Büyüklerimiz, "Eskiden böyle miydi ya..."diye söze bir başladılar mı, sanırsınız ki cenneti tasvir ediyorlar. Onlara göre, her şey son yıllarda bozulmuştur. Ne ahlak kalmıştır, ne de insanlık. Yolsuzluk ve rüşvetin artması bu yüzdendir.
Bu yüzdendir ki, müteahhitlerin yaptığı okullar depremlerde çökmekte ve çocuklar ölmektedir.
O yüzden memurlar rüşvet yemektedir. Tarihi kulak misafiri olarak izleyenlere göre ise: "Osmanlı'da böyle miydi ya!.." Evet öyleydi... Hatta yolsuzluk ve rüşvet daha beterdi. İmparatorluğun parlak yıllarının yaşandığı Kanuni Sultan Süleyman döneminde bile rüşvetin alâsı vardı.
Büyük Osmanlı şairi Fuzuli,16.yüzyılda yazdığı Şikayetname adlı ünlü eserinde;
"Selam verdim, rüşvet deyüldür deyu almadılar"(Selam verdim, rüşvet değildir diye almadılar) diye boşuna şikayet etmemiş.
Rüşvet, bütün insan topluluklarında geçmişten günümüze varlığını sürdüren en eski sosyal dertlerden birisi. Lügatlerde rüşvet, yaptırılmak istenen bir işte yasa dışı kolaylık veya çabukluk sağlanması için bir kimseye mal veya para olarak sağlanan çıkar olarak tanımlanmakta. Nitekim Türk Hukuk Lügati’nde de; “...memur sayılan kimsenin vazifesine giren bir iş için ...
Kanunca verilmesi icap etmeyen bir para veya mal alması veya herhangi bir menfaat temin etmesi, yahut para, mal veya menfaat hakkında taahhüt veya teminat kabul etmesidir” şeklinde rüşvet suçu tarif edilmekte. Her suç gibi rüşvet de insanla alakalı sosyal bir olay. Bu nedenle özellikle sosyal düzenin bozulduğu dönemlerde bu suçun arttığı görülüyor. Büyük ekonomik krizler, savaşlar vb. olaylar toplum hayatını temelden etkilediği için, bu tür suçlar artıyor.
Böylece ekonomik şartların ağırlığı veya hafifliği rüşvet suçunun işlenmesini artırıp çoğaltmakta. İlkçağlardan itibaren bütün toplumlarda görülen rüşvet suçunun Osmanlı toplumunda da var olduğu bilinmekte. Osmanlı Devleti kendi kendine oluşmuş sosyal bir organizma değil. Tarihteki her devlet gibi, kendinden önce kurulan devletler ile komşu devletlerden etkilenmiştir.

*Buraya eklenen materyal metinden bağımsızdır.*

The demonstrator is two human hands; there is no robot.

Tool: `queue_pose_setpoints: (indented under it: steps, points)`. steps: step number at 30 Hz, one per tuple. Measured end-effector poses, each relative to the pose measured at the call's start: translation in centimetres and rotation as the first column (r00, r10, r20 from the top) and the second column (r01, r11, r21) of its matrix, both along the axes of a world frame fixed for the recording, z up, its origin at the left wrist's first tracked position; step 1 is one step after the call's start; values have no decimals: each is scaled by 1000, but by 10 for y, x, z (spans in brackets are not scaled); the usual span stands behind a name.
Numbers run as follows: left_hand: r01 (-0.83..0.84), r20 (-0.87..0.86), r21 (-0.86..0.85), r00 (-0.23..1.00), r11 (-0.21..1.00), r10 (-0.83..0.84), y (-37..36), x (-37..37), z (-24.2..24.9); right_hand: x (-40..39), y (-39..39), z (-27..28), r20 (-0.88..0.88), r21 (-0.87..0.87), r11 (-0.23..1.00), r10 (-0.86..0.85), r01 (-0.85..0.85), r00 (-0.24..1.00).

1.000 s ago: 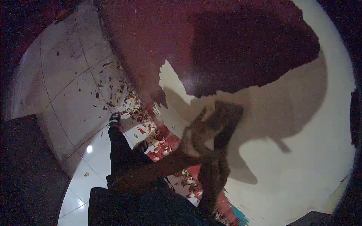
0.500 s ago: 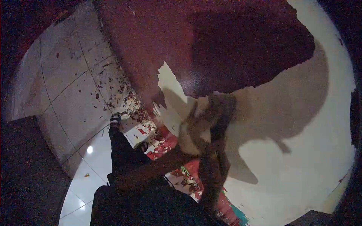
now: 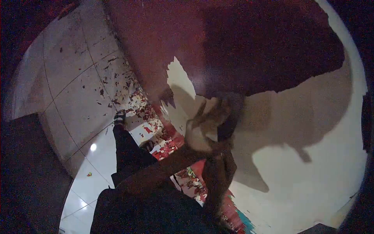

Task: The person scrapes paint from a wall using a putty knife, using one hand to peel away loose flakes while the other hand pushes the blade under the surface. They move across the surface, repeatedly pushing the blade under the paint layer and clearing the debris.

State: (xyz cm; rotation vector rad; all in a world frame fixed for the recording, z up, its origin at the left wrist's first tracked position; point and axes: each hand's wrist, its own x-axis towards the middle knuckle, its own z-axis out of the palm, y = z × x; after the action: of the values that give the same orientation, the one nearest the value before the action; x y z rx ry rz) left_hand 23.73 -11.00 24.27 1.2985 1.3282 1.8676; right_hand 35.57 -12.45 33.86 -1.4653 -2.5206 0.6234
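Both hands are together at the lower edge of the dark red paint [image 3: 272,58] on the wall. My left hand [image 3: 200,134] reaches in from the lower left, its fingers bent around the upper part of a dark hand tool [image 3: 226,132], possibly a scraper. Below it, my right hand [image 3: 221,154] is closed around the lower part of the same tool. Blur and shadow hide the tool's exact shape and working end. Bare cream wall [image 3: 304,195] shows to the right of the hands, and a pale jagged patch [image 3: 179,76] cuts into the red at upper left.
Red and pale paint flakes [image 3: 136,101] litter the tiled floor [image 3: 70,113] along the wall's foot. My foot [image 3: 120,117] stands near them. A strip of red and teal paint [image 3: 243,220] remains low on the wall. A dark surface [image 3: 31,163] lies at left.
The view has shifted slightly, so the wall sits a little farther right and up. My hands stay together on the tool, a little lower against the paint edge and less blurred.
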Motion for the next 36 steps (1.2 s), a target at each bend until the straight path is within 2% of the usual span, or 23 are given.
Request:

Osmanlı Devleti’ne bağlı devletlerde ve toplum hayatında bu tür bozuklukların var olduğu söylenebilir. Rüşvet ve yolsuzlukların, Osmanlının özellikle son dönemlerinde oldukça yaygınlaştığı görülmekte. Bunun en büyük etkeni iktisadi, askeri ve sosyal alanlarda baş gösteren bozulmalardı. Tarihi süreç daima bir devamlılık gösterir. Dolayısıyla rüşvet ve yolsuzluk gibi olguların yeni kurulan Türk Cumhuriyeti’ne de sirayet etmesi, kaçınılmaz bir olgu olarak karşımıza çıkmakta.
Devrin sadrazamları da defterdarı da valisi de, komutanı da açık ve seçik olarak rüşvet alırlardı. Bu durum, makama gelmek için rüşvet verdikleri için normal karşılanırdı. Hepsi tarihe geçmiş resmî belgelerle ispatlanmış. Osmanlı'da rüşvete verilen cezalar genellikle azletme, sürgün ve rütbe indirimi şeklindeydi. Bazen de rüşvet alanın mallarına el konulurdu. Ancak bu ceza bazen idama kadar gidebiliyordu.
Osmanlı döneminden farklı olarak, gerek iletişim gerekse teknolojik gelişmeler sayesinde rüşvet ve yolsuzlukların yöntem ve metotlarında da bazı değişmeler oldu. Bu hastalıktan kurtulmanın ya da hafifletmenin yolu, refah düzeyimizin ve ahlaki değerlerimizin yükseltilmesine bağlıdır. Ayrıca hakim güçlerin de yolsuzluk ve rüşvet olaylarında daha etkin rol almaları ve kararlı tutumları bunları önlemede etkilidir. Netice itibariyle bu devletin bir zaafıdır, dolayısıyla bunu çözecek olan da devlettir…
Sahi bu sorun bize atalarımızdan kalmış olmasın!